WORK ORDER: Give every line of the listing word for word, beginning at the first and including the line with "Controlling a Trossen" as the last.

DATASET SECTION:
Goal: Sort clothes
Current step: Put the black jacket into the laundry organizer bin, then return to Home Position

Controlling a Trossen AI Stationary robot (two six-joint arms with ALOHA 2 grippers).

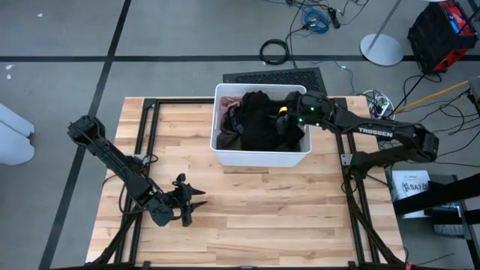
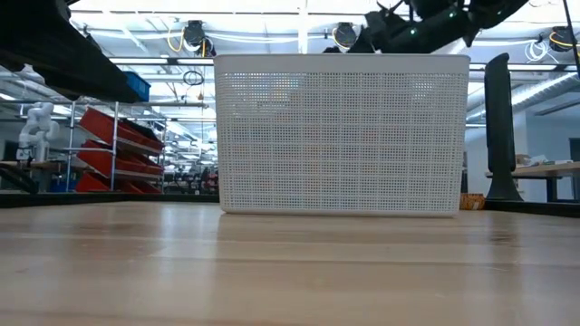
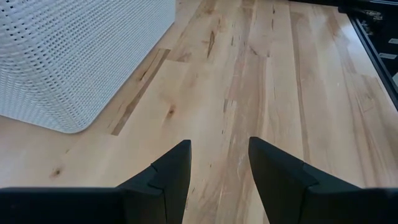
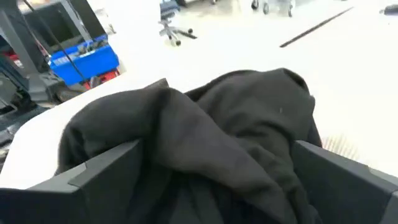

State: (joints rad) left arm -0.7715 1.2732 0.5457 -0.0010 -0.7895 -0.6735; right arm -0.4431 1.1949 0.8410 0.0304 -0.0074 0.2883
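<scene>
White bin [image 1: 225, 154] walls around black garment [image 1: 259, 120], open-jawed right gripper [image 1: 283, 118] above.

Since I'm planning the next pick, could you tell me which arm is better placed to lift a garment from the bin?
Right. The right gripper hangs open over the black garment in the white bin; the left gripper waits over bare table.

Grey floor [image 1: 60, 30] with dark tape lines — red shelving [image 2: 113, 149] under bright ceiling lights.
</scene>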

YOUR SOLUTION:
Goal: Sort clothes
Current step: Put the black jacket into the laundry organizer bin, then return to Home Position

Controlling a Trossen AI Stationary robot (two six-joint arms with ALOHA 2 grippers).

Nothing further is required by the exercise.